#### [STORED DATA]
◆ ◆ ◆ ◆

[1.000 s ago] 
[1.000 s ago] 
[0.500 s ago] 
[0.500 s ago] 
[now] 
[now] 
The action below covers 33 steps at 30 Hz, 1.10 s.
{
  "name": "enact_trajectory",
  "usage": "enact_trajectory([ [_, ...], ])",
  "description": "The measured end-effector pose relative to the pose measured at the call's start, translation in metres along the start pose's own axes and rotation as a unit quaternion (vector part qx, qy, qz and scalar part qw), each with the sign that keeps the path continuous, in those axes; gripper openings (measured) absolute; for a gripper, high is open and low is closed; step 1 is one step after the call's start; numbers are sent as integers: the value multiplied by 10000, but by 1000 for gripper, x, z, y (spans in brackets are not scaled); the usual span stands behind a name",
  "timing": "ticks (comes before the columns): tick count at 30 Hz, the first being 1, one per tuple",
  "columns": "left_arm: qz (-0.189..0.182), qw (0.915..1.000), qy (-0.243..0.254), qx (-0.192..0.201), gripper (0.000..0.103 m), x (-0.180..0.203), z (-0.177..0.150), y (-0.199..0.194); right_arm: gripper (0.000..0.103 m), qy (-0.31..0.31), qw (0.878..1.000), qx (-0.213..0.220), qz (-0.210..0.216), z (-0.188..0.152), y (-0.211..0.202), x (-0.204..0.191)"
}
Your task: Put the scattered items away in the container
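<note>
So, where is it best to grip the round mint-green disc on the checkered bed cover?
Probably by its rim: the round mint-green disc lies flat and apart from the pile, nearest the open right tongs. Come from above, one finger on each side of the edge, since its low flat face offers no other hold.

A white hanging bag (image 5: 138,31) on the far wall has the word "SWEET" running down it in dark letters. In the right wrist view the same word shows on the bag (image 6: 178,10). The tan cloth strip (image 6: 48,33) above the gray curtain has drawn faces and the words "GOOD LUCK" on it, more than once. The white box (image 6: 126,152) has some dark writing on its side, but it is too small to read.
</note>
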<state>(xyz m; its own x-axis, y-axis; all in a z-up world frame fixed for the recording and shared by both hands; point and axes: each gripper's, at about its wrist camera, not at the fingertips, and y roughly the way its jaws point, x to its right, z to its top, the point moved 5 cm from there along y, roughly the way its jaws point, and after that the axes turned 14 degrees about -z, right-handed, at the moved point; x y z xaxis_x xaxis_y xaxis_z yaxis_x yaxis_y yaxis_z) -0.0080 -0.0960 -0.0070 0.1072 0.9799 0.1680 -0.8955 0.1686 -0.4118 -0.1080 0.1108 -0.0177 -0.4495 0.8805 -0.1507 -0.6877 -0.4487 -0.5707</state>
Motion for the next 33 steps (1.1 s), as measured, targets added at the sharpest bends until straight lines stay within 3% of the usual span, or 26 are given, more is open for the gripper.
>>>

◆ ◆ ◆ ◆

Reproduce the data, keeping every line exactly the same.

#### [ANSWER SPACE]
[1.000 s ago] 
[1.000 s ago] 
[0.500 s ago] 
[0.500 s ago] 
[now] 
[now] 
The action below covers 33 steps at 30 Hz, 1.10 s.
{
  "name": "enact_trajectory",
  "usage": "enact_trajectory([ [_, ...], ])",
  "description": "The measured end-effector pose relative to the pose measured at the call's start, translation in metres along the start pose's own axes and rotation as a unit quaternion (vector part qx, qy, qz and scalar part qw), each with the sign that keeps the path continuous, in those axes; gripper openings (measured) absolute; for a gripper, high is open and low is closed; step 1 is one step after the call's start; numbers are sent as integers: the value multiplied by 10000, but by 1000 for gripper, x, z, y (spans in brackets are not scaled); the usual span stands behind a name",
  "timing": "ticks (comes before the columns): tick count at 30 Hz, the first being 1, one per tuple",
  "columns": "left_arm: qz (-0.189..0.182), qw (0.915..1.000), qy (-0.243..0.254), qx (-0.192..0.201), gripper (0.000..0.103 m), x (-0.180..0.203), z (-0.177..0.150), y (-0.199..0.194); right_arm: gripper (0.000..0.103 m), qy (-0.31..0.31), qw (0.878..1.000), qx (-0.213..0.220), qz (-0.210..0.216), z (-0.188..0.152), y (-0.211..0.202), x (-0.204..0.191)"
}
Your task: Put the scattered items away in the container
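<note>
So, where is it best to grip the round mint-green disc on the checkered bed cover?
Probably by its rim: the round mint-green disc lies flat and apart from the pile, nearest the open right tongs. Come from above, one finger on each side of the edge, since its low flat face offers no other hold.

A white hanging bag (image 5: 138,31) on the far wall has the word "SWEET" running down it in dark letters. In the right wrist view the same word shows on the bag (image 6: 178,10). The tan cloth strip (image 6: 48,33) above the gray curtain has drawn faces and the words "GOOD LUCK" on it, more than once. The white box (image 6: 126,152) has some dark writing on its side, but it is too small to read.
</note>
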<state>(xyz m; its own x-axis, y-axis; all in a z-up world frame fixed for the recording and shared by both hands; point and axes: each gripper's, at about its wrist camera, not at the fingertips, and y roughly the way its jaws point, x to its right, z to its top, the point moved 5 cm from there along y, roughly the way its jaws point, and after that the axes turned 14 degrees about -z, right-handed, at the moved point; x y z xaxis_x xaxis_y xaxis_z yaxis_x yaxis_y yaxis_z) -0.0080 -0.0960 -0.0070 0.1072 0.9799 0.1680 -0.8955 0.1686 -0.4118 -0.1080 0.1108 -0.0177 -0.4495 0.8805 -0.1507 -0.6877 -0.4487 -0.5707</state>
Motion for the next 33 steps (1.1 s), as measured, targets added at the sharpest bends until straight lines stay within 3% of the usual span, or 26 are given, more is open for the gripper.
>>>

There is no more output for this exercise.